Герцен (просыпается). О!.. У вас все в порядке?
Мальвида. Простите ради бога, сквозняком захлопнуло дверь… Я стучала.
Герцен (поднимаясь). Нет, нет, простите меня! Я вдруг устал… а после этого будто сразу…
Мальвида. Вам что-то снилось?
Герцен. Господи, надеюсь, что да.
Мальвида. Я получила ваше письмо.
Герцен. Да, конечно. Мое письмо.
Мальвида. Вы ищете учительницу для ваших детей.
Герцен. Только для Таты. У Саши свои учителя, а Ольга еще слишком мала. После смерти моей жены девочки жили у друзей в Париже. Пришло время нам быть всем вместе. Тате будут нужны математика, история, география и… Вы ведь говорите по-английски?
Мальвида. Я могла бы преподавать начинающим. На каком языке мне вести остальные уроки? По-французски или по-немецки?
Герцен. Без сомнения! Мы говорим по-русски en famille.
Мальвида. Я бы хотела выучить русский. Я читала «С того берега», но, конечно, только по-немецки.
Герцен. Вы знаете мою книгу? Хотел бы я увидеть ее на русском! Да где уж…
Мальвида. Да, об этом можно было только мечтать. У меня в Германии был близкий человек, который принимал участие в революции. Он умер в прошлом году. Умер молодым. Кто-то обронил перчатку. Детская…
Герцен. Это мое.
Мальвида поднимает маленькую перчатку с пола рядом с креслом Герцена. Она отдает перчатку Герцену.
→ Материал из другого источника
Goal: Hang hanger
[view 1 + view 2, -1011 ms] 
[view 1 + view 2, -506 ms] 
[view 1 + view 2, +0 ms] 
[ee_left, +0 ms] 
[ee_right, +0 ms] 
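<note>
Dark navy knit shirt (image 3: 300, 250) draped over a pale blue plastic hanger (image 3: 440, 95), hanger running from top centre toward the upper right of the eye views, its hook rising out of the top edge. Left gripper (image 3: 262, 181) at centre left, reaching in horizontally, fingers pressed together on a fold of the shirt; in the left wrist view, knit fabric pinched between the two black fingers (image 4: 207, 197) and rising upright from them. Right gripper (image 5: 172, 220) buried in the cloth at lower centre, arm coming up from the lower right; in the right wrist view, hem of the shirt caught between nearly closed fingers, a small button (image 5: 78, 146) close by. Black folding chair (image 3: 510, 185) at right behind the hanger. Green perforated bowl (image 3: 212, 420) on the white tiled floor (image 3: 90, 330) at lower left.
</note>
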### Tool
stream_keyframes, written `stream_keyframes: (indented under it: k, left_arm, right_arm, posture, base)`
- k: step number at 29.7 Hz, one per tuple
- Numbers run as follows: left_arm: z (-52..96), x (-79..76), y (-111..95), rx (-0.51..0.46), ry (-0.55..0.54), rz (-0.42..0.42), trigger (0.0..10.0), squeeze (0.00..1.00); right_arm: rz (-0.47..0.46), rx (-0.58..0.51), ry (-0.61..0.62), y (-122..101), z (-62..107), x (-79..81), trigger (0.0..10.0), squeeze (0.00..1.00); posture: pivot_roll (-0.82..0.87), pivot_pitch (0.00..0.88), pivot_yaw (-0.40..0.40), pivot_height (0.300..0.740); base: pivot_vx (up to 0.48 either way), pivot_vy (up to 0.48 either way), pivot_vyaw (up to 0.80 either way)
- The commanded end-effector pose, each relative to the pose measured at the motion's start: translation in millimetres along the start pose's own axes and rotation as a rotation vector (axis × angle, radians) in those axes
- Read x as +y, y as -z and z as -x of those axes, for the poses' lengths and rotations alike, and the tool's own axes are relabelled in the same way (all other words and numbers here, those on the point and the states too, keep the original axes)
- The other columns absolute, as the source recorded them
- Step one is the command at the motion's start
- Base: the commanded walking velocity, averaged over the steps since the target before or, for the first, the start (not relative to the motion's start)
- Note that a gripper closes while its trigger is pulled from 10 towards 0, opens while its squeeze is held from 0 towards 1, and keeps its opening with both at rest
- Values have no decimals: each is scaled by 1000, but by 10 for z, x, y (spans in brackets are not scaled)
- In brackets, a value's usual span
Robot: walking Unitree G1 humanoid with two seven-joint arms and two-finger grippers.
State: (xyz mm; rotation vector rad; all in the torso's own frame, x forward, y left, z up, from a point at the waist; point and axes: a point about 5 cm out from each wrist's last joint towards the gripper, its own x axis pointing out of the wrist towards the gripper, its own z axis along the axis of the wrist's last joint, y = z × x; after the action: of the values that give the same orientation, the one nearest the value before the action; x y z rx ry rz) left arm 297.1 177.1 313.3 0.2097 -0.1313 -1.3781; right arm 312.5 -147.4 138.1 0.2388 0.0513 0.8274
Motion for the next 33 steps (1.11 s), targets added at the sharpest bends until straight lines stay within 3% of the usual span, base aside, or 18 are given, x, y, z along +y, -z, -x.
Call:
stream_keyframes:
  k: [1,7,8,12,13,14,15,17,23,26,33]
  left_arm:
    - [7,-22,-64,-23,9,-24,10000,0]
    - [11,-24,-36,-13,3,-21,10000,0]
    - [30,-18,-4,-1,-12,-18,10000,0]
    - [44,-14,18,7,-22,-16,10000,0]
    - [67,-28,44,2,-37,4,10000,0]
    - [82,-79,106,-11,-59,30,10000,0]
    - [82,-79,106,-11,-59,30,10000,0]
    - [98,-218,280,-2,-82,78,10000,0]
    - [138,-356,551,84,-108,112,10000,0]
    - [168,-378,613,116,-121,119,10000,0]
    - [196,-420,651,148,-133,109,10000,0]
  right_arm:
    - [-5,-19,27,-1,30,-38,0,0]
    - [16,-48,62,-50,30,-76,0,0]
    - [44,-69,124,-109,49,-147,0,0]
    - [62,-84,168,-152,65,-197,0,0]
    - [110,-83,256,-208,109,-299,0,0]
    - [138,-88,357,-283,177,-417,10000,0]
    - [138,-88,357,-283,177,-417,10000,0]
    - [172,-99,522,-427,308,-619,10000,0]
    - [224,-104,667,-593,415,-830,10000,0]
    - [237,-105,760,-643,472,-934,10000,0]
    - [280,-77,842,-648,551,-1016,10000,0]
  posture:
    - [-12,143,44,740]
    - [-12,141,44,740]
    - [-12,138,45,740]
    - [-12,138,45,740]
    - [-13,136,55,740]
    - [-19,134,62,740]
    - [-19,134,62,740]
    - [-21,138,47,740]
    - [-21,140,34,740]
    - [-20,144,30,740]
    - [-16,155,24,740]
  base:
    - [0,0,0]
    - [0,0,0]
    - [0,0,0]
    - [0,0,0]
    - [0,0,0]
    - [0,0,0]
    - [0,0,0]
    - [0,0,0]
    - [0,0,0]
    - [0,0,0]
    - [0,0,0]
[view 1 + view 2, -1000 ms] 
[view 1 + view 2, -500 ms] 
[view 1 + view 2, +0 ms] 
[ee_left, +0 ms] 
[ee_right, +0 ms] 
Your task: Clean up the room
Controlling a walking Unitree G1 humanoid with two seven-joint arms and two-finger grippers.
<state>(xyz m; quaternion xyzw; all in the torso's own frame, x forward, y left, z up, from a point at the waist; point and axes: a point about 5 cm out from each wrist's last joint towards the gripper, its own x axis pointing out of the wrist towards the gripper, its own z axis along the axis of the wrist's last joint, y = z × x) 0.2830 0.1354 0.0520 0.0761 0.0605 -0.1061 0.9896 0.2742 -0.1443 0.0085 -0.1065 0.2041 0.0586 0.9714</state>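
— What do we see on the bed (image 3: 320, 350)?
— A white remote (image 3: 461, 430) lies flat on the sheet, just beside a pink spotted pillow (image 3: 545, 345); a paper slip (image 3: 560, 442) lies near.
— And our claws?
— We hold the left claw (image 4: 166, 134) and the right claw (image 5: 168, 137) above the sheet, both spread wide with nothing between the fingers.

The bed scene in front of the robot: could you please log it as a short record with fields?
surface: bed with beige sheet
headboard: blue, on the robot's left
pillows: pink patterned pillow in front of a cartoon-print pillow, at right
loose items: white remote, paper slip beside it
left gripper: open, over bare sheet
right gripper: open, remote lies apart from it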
Он кладет перчатку в карман.
Герцен. Ну что ж, сколько я вам буду платить?
Мальвида. Я бы предложила два шиллинга в час.
Герцен. Я бы предложил три. Пожмем руки, как англичане? (Пожимают руки. Он собирается проводить ее в другую комнату.) Дома мы называем англичан «айсейками». «I-say-ки!»
Мальвида присоединяется к Кинкелям. Иоанна застегивает Кинкелю пальто. Кошут, прощаясь, пожимает всем руки. Вечер подходит к концу, как полагается, с помощью горничной, которая подает пальто и шляпы.
Иоанна. На улице туман? Мой легкомысленный кавалер явно решил себя уморить.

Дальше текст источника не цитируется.